**Exercise description**
Every line of the data below must be output exactly, with images left out.

**Supplied information**
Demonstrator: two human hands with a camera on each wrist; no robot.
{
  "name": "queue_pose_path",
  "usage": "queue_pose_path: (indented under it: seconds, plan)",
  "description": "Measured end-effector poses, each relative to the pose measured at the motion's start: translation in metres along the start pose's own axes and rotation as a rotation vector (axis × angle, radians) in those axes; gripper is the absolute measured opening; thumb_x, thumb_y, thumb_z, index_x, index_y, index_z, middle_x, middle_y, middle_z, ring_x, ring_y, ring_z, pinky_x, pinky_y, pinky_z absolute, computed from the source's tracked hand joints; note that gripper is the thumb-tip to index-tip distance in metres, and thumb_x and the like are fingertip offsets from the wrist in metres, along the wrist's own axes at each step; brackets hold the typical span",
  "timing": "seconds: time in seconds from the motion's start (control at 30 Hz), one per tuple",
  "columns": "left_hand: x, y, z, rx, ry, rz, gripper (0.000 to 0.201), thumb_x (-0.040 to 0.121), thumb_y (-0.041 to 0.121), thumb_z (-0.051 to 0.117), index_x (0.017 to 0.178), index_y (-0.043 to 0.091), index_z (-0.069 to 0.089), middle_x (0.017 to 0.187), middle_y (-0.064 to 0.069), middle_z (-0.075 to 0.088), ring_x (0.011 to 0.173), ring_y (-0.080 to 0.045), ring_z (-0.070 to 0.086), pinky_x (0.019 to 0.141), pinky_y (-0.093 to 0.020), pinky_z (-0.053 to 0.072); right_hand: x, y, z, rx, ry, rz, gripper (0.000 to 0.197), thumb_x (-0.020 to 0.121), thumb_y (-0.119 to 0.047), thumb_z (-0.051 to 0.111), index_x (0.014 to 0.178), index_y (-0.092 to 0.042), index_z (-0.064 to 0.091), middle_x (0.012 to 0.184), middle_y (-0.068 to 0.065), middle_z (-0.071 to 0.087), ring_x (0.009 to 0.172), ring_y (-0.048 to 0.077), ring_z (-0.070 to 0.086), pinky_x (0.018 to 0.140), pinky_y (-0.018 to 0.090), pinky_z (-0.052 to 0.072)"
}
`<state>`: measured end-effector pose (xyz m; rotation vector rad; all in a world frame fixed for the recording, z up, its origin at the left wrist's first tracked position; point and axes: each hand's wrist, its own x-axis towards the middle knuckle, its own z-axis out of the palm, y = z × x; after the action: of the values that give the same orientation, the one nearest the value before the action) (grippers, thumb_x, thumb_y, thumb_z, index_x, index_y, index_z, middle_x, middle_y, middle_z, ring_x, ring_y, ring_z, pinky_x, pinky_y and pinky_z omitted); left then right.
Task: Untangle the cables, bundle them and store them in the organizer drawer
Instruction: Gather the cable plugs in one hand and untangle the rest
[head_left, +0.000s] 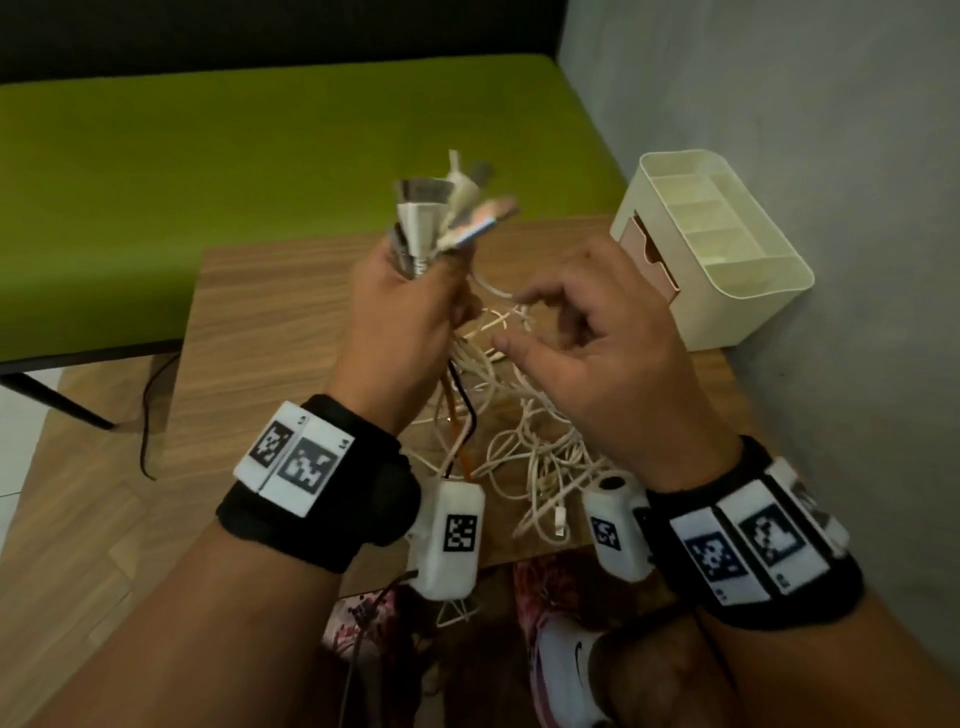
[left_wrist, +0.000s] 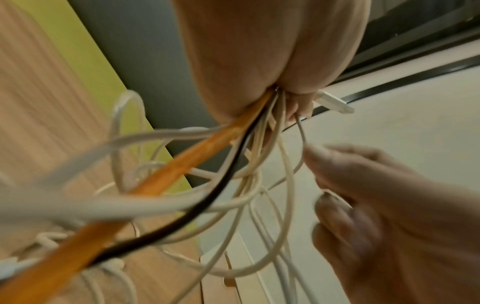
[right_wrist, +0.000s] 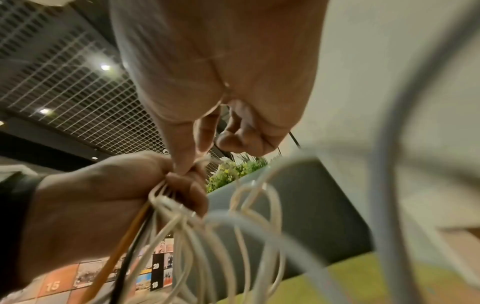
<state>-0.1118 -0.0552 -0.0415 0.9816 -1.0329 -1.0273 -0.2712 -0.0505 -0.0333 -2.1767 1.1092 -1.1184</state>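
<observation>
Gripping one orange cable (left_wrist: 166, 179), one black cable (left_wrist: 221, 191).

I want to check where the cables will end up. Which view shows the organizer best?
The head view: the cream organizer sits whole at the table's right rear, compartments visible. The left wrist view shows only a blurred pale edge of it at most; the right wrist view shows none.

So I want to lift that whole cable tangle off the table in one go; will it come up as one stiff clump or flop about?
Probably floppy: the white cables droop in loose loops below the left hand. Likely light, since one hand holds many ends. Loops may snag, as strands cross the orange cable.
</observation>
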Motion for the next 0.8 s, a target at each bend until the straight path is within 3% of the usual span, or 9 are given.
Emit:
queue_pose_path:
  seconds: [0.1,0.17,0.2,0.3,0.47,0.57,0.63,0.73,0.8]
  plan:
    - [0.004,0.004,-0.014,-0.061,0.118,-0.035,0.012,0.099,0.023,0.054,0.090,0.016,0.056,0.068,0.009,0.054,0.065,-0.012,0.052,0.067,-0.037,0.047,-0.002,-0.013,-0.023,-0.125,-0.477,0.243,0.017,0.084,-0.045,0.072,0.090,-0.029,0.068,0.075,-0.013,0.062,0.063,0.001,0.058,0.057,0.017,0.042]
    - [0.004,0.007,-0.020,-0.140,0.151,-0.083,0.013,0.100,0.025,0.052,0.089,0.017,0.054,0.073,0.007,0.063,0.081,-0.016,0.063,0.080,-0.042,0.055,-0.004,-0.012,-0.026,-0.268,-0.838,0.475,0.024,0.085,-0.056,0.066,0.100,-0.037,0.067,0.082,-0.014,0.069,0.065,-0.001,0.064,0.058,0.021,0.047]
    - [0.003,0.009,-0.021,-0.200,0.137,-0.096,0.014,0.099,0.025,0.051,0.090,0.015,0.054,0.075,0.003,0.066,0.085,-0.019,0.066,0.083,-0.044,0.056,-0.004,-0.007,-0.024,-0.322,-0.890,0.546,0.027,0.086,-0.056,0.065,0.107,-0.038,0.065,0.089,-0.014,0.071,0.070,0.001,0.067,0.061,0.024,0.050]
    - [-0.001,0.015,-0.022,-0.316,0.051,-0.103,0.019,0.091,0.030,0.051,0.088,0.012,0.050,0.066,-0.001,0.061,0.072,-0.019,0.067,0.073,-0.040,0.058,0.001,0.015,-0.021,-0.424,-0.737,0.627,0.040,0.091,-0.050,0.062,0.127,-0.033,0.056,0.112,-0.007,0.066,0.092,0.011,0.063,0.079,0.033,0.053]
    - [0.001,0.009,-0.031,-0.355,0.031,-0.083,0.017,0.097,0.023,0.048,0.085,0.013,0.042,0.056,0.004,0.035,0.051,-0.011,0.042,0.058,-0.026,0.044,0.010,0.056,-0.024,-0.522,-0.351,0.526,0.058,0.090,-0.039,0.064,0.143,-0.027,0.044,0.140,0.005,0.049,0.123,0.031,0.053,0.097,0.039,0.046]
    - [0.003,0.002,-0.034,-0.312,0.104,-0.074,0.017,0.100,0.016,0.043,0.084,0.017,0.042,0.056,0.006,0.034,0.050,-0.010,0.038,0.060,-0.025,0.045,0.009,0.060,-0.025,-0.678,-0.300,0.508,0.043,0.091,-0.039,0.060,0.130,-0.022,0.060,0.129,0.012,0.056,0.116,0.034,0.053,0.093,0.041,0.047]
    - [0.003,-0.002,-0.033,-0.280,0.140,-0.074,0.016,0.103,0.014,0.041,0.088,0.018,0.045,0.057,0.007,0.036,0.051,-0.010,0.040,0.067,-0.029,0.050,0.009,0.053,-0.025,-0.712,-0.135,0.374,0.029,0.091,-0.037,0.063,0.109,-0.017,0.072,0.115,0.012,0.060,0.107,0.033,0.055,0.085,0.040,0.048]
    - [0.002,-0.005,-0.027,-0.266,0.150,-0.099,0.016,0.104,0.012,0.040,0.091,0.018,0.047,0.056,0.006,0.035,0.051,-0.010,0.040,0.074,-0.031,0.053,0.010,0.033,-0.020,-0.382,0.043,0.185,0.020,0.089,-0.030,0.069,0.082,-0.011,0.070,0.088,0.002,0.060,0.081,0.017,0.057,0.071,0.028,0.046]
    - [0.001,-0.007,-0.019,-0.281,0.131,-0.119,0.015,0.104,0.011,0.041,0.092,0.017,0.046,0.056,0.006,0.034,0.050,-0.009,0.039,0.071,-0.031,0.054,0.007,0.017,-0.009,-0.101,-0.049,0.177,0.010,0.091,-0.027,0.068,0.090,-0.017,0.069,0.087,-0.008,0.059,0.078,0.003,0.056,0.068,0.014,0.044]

**Answer for this exercise**
Demonstrator: two human hands with a camera on each wrist; no robot.
{
  "name": "queue_pose_path",
  "usage": "queue_pose_path: (indented under it: seconds, plan)",
  "description": "Measured end-effector poses, each relative to the pose measured at the motion's start: translation in metres along the start pose's own axes and rotation as a rotation vector (axis × angle, radians) in those axes; gripper is the absolute measured opening; thumb_x, thumb_y, thumb_z, index_x, index_y, index_z, middle_x, middle_y, middle_z, ring_x, ring_y, ring_z, pinky_x, pinky_y, pinky_z absolute, computed from the source's tracked hand joints; note that gripper is the thumb-tip to index-tip distance in metres, and thumb_x and the like are fingertip offsets from the wrist in metres, along the wrist's own axes at each step; brackets hold the typical span",
  "timing": "seconds: time in seconds from the motion's start (control at 30 Hz), one per tuple",
  "columns": "left_hand: x, y, z, rx, ry, rz, gripper (0.000 to 0.201), thumb_x (-0.040 to 0.121), thumb_y (-0.041 to 0.121), thumb_z (-0.051 to 0.117), index_x (0.017 to 0.178), index_y (-0.043 to 0.091), index_z (-0.069 to 0.089), middle_x (0.017 to 0.187), middle_y (-0.064 to 0.069), middle_z (-0.075 to 0.088), ring_x (0.011 to 0.173), ring_y (-0.080 to 0.045), ring_z (-0.070 to 0.086), pinky_x (0.019 to 0.141), pinky_y (-0.093 to 0.020), pinky_z (-0.053 to 0.072); right_hand: x, y, z, rx, ry, rz, gripper (0.000 to 0.197), thumb_x (-0.020 to 0.121), thumb_y (-0.119 to 0.047), thumb_z (-0.051 to 0.111), index_x (0.014 to 0.178), index_y (-0.092 to 0.042), index_z (-0.064 to 0.091), middle_x (0.012 to 0.184), middle_y (-0.068 to 0.065), middle_z (-0.071 to 0.087), ring_x (0.009 to 0.172), ring_y (-0.048 to 0.077), ring_z (-0.070 to 0.086), pinky_x (0.018 to 0.140), pinky_y (-0.018 to 0.090), pinky_z (-0.052 to 0.072)"
}
`<state>`: measured end-effector pose (xyz m; rotation vector rad; all in a world frame fixed for the recording, z up, its origin at the left wrist's first tracked position; point and axes: each hand's wrist, its own x-axis towards the middle knuckle, its own z-axis out of the palm, y = z × x; after the action: of the values that give the same orientation, the one nearest the value before the action) (grippers, thumb_x, thumb_y, thumb_z, index_x, index_y, index_z, middle_x, middle_y, middle_z, ring_x, ring_y, ring_z, pinky_x, pinky_y and pinky_z omitted); left then right.
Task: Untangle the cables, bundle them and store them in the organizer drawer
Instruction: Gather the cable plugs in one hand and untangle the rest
[head_left, +0.000s] 
[left_wrist, +0.000s] 
[right_wrist, +0.000s] 
<state>-0.1118 -0.0552 -0.0415 0.9816 -1.0329 -1.0273 -0.2712 -0.0505 -0.0333 -2.1767 1.1092 -1.1184</state>
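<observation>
Gripping one orange cable (left_wrist: 166, 179), one black cable (left_wrist: 221, 191).

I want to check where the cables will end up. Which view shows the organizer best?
The head view: the cream organizer sits whole at the table's right rear, compartments visible. The left wrist view shows only a blurred pale edge of it at most; the right wrist view shows none.

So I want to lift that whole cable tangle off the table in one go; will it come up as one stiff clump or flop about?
Probably floppy: the white cables droop in loose loops below the left hand. Likely light, since one hand holds many ends. Loops may snag, as strands cross the orange cable.
</observation>
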Motion for the next 0.8 s, a target at each bend until the straight path is within 3% of the usual span, or 9 are given.
Emit:
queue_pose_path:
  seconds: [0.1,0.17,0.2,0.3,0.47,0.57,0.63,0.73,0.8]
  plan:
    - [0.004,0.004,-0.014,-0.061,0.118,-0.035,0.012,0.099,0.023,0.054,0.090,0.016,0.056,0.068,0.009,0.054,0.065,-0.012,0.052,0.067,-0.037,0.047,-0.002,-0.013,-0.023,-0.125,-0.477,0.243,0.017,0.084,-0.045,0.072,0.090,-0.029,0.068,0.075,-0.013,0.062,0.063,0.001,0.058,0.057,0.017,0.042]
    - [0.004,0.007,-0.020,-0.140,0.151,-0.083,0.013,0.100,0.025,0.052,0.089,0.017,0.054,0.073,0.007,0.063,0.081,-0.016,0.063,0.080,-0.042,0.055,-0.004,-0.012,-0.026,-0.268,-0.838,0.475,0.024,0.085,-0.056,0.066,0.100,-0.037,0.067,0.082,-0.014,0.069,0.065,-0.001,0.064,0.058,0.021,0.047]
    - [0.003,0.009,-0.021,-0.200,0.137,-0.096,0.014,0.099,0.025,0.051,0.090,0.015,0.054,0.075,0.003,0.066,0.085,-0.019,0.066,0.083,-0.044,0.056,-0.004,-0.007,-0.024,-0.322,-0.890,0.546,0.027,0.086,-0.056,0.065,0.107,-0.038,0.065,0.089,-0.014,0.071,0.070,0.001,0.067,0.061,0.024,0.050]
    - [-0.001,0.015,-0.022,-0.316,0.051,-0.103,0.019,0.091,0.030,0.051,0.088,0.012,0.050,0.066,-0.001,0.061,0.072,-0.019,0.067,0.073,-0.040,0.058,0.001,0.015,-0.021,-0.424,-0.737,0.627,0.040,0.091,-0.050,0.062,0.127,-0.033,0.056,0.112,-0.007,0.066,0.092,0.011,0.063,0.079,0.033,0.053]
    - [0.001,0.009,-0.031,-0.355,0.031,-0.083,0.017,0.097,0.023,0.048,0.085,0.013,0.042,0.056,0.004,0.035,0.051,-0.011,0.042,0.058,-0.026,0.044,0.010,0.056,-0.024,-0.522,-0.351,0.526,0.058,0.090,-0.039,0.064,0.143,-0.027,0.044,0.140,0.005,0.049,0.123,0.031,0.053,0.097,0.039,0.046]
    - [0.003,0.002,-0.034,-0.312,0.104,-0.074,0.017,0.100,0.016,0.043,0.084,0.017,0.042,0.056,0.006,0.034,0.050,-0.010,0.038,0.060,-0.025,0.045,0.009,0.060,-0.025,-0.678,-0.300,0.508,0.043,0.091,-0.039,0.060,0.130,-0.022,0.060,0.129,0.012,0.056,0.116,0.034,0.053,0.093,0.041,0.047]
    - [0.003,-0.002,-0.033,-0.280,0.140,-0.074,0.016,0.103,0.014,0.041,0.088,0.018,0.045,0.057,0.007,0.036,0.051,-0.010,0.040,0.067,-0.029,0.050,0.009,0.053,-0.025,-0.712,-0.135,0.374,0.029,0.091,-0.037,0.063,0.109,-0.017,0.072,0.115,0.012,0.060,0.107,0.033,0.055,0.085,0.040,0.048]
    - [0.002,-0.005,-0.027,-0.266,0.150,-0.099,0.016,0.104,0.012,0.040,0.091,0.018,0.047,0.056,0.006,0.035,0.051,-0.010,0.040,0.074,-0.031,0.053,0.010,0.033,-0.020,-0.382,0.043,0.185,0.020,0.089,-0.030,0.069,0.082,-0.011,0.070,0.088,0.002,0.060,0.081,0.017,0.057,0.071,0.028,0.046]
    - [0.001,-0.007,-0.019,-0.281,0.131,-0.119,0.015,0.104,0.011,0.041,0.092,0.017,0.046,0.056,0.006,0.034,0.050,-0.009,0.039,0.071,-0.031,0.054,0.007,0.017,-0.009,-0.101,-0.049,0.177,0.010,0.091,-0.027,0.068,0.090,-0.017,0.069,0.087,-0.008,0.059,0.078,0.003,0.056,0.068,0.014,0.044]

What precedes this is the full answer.